Specific predictors of vertical HCV infection have not yet been identified. Balance between risk factors and host defenses could affect the risk. Possible risk factors such as viral genotype, type of delivery, and type of feeding have shown little or no importance; contrasting data exist regarding viral load, and a precise cutoff level has not yet been indicated (2, 7, 8). Some authors suggested that the role of the immune defensive system could better explain the pathogenesis of HCV infection (9). HLA profile can affect immune response.

In the present study we found a clear tendency toward a lower vertical HCV infection in children presenting the HLA DR13 antigen. This finding suggests the principal role of immunologic host protective mechanisms instead of viral characteristics in the pathogenesis of vertical HCV infection. Moreover, the absence of a specific immune response in noninfected newborns suggests the potential role of aspecific instead of specific immunologic response.

The clearance of HCV soon after birth, in some HCV-RNA–positive newborns born to infected mothers, without the development of specific antibody response has been reported (10). It may be supposed that the rate of HCV maternal-fetal transmission during gestation or delivery is higher than HCV neonatal vertical infection. Therefore, some fetuses or newborns may be more able than others to clear the virus by aspecific defensive mechanisms that do not leave an immune memory. This suggests the important role of the early aspecific defensive immune systems to determine abortive infection. Cells involved in the first aspecific immune phase are generally natural killer cells and mononuclear phagocytes. The extracellular maternal HCV is probably the principal cause of vertical HCV transmission. Extracellular viruses are principally cleared by neutralizing antibodies and by monocytes/macrophages that ingest and clear the virus (11).

HLA class II antigens are involved in the CD4 activation, leading to lymphokine production and subsequent activation of previously quiescent mononuclear phagocytes. Interferon-γ is the most important cytokine for mononuclear phagocyte activation and interferon-γ is a potent inducer of class II HLA surface expression (11). Among HLA class II antigens, DR13 antigen has been associated with resistance to malaria and hepatitis B virus (12) and with longevity (13) in previous studies. Moreover, an increased frequency of DR13 alleles in HIV-negative or seroreverted infants with respect to infected infants has been reported (14), as well as a slower progression of HIV infection in white people presenting HLA DR13 (15).

On the basis of the literature and our data, it may be supposed that HLA DR13 is particularly effective in enhancing the immune response to various diseases and, with regard to HCV infection, especially the aspecific immune response.
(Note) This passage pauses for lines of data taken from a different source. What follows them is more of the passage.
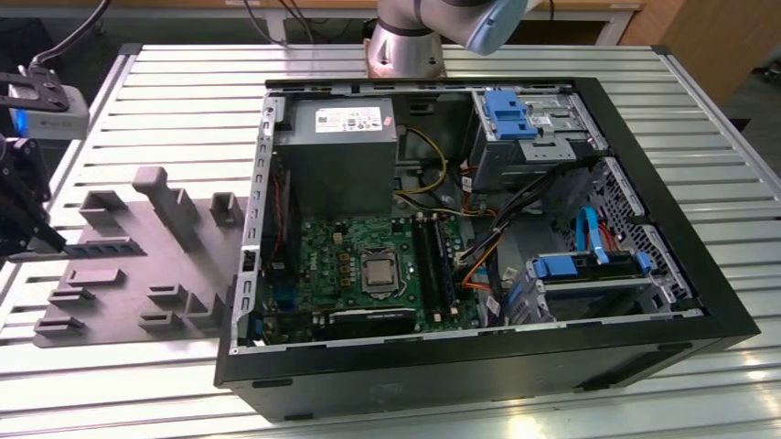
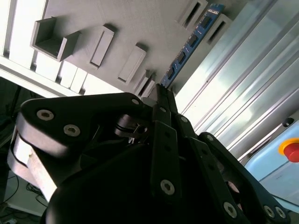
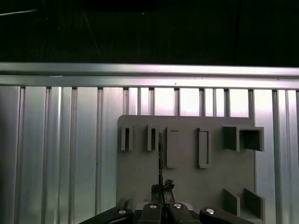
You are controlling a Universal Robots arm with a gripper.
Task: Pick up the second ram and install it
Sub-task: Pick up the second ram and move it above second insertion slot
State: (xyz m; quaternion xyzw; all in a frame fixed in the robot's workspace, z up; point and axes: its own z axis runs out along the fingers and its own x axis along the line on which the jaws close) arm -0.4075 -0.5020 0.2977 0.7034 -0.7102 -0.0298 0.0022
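Note:
The second ram (image 2: 191, 42) is a long narrow stick, blue with a row of dark chips in the second wrist view. It stands on edge in the grey holder tray (image 1: 123, 302) at the exterior view's left, its far end between two grey blocks. In the first wrist view the second ram (image 3: 160, 158) appears edge-on as a thin dark line. My gripper (image 2: 161, 91) is shut on the stick's near end, its black fingers pressed together around it. In the exterior view my gripper (image 1: 55, 245) hangs over the tray's left edge, touching the second ram (image 1: 104, 249).
An open computer case (image 1: 476, 366) lies on the slatted metal table (image 1: 183, 110), to the exterior view's right of the tray. Inside are a green motherboard (image 1: 324, 265) with dark memory slots (image 1: 430, 265), a grey power supply (image 1: 336, 155), loose cables and blue drive brackets (image 1: 573, 267). Several grey blocks rise from the tray.

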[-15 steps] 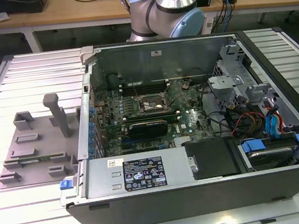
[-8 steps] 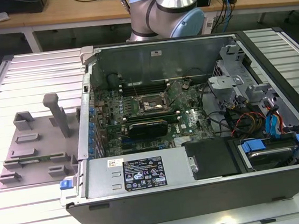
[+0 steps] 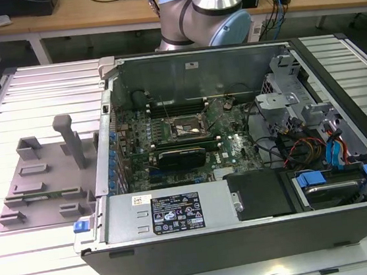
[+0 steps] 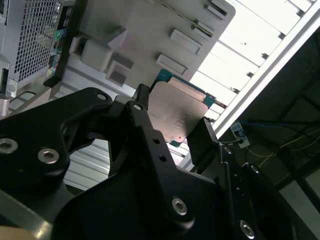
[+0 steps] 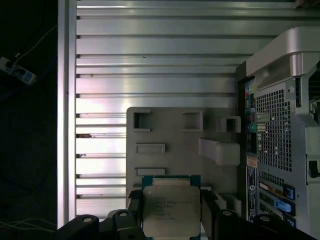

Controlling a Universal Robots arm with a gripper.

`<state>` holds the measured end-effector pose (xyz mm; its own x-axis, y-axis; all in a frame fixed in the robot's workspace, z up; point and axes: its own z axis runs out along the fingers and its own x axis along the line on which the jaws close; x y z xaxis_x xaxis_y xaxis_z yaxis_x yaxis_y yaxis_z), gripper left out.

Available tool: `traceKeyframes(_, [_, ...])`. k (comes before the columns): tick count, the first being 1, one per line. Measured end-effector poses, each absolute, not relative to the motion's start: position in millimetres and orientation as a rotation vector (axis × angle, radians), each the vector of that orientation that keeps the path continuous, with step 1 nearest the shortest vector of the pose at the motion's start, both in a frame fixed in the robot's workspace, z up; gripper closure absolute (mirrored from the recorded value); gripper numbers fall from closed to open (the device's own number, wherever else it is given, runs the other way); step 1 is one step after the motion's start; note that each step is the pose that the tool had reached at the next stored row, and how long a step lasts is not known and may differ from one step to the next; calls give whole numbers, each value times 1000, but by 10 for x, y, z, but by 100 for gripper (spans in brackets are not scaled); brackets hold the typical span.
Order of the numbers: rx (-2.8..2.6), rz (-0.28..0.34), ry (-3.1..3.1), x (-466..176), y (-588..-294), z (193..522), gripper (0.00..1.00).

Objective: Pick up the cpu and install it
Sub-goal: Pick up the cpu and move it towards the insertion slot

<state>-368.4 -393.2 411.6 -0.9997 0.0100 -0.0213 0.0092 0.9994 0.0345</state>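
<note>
The cpu [image 5: 171, 211] is a flat square chip with a silver-grey metal top and a thin green edge. My gripper [image 5: 171, 205] is shut on it, with one black finger [image 5: 134, 202] on each of two opposite sides. In the second wrist view the cpu [image 4: 177, 107] sits tilted between the fingers [image 4: 142, 112] of the gripper [image 4: 172, 122]. It hangs well above the grey fixture tray [image 5: 170, 134]. The black cpu socket [image 3: 186, 129] lies on the motherboard inside the open computer case [image 3: 246, 223].
The grey fixture tray [image 3: 49, 179], with its slots and upright posts, lies on the slatted aluminium table [image 3: 25, 262] at the exterior view's left of the case. The arm's base [image 3: 202, 9] stands behind the case. The case's rear panel [image 5: 280, 125] lies beside the tray.
</note>
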Motion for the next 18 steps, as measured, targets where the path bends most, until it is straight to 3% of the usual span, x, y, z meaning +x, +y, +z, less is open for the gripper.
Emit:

In the present study we could not demonstrate a clear influence of maternal HLA profile on vertical HCV transmission. Unfortunately, the absence of maternal viral load determination in this study does not permit us to verify whether there was an association between maternal HLA profile and viral load.

One limitation of this study is the technique used in determining HLA antigens. Using a molecular technique, not available at the moment of the study, in our laboratories, HLA DR13 could have been subcategorized into almost 44 different antigens. Studies tracking the cases at this level could provide more definitive evidence and could determine whether there are the same or different splits of DR13 in the children. Moreover, owing to the small size of the sample, it is possible that other HLA antigens could also affect the risk of vertical transmission of HCV, so a larger study is needed.

The findings of the present study could help in better understanding the pathogenesis of vertical HCV infection and in better identifying the cases at higher risk, which would be useful for development of prevention strategies.